Nude (Rafu)
裸婦図
- Date:
- 1920
- Medium:
- Color on silk; hanging scroll
- Source:
- Yamatane Museum of Art
Description
Nude (Rafu, 裸婦図) is a hanging-scroll painting by Murakami Kagaku in color on silk, completed in 1920 and now held by the Yamatane Museum of Art in Tokyo. Designated an Important Cultural Property of Japan in 1995 — one of the very few twentieth-century paintings to receive that designation — Rafu was Kagaku's contribution to the third Kokuten exhibition of the Kokuga Sōsaku Kyōkai in 1920 and became immediately the most discussed Japanese painting of the year. The work depicts a frontal, life-sized female figure in the iconographic pose of a seated bodhisattva, drawing simultaneously on the contour line of the Ajanta cave paintings of central India, on the sensuous modeling of Tang-dynasty Chinese Bodhisattva sculptures, and on the anatomical seriousness of contemporary European life-painting.
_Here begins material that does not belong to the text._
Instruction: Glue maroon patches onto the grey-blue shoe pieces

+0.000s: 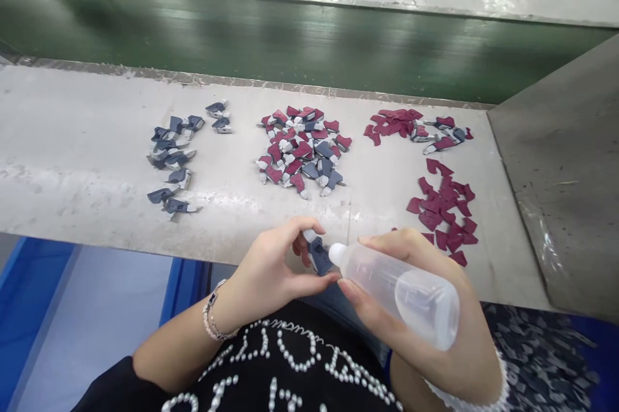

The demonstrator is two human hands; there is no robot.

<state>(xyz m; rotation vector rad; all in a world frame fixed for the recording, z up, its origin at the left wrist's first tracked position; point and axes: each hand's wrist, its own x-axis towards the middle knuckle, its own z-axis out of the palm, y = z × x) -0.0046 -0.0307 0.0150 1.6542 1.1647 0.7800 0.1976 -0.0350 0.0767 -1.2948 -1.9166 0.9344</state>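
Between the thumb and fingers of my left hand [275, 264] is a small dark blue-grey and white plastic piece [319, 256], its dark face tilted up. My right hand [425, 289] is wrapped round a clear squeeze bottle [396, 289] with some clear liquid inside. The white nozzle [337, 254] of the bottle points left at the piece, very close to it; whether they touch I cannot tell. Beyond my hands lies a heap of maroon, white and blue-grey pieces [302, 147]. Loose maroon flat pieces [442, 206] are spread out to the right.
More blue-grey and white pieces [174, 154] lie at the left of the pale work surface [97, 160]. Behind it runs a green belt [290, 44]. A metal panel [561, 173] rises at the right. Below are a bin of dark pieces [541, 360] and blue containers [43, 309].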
Kagaku himself described the work as a portrait of "the eternal woman, the source of mankind's longing for everlasting beauty," and the painting consciously dissolves the boundaries between religious icon and secular nude, between Indian, Chinese, Japanese, and Western traditions, and between the categorical modes of nihonga and yōga. The result is at once erotically charged and devotionally serene, a synthesis that anticipated by several years the great syntheses of the international modernist movement of the 1920s and that gave Taishō-period Buddhist humanism its central pictorial statement.